> [Assigned task]: Search the material below for the word "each". Copy every line that has it.

──────────────────────────────

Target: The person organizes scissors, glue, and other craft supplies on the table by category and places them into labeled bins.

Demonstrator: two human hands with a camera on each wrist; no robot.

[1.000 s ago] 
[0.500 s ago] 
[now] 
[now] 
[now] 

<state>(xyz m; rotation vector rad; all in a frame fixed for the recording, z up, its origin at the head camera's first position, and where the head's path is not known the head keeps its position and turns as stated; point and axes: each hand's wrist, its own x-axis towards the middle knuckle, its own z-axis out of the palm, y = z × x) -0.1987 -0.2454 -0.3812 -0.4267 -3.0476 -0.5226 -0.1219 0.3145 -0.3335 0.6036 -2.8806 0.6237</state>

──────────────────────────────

> [Response area]:
Demonstrator: two human hands with a camera on each wrist; no robot.
<state>(xyz m; rotation vector rad; all in a frame fixed for the recording, z up, its origin at the head camera's first position, and where the head's path is not known the head keeps its position and turns as stated; point and axes: each hand's wrist, its own x-axis towards the middle knuckle, its own z-axis out of the palm, y = z × x) -0.1987 -0.2454 -0.3812 -0.4267 -3.0476 -0.5226 -0.1219 0.3145 -0.3335 0.6036 -2.8806 0.6237</state>

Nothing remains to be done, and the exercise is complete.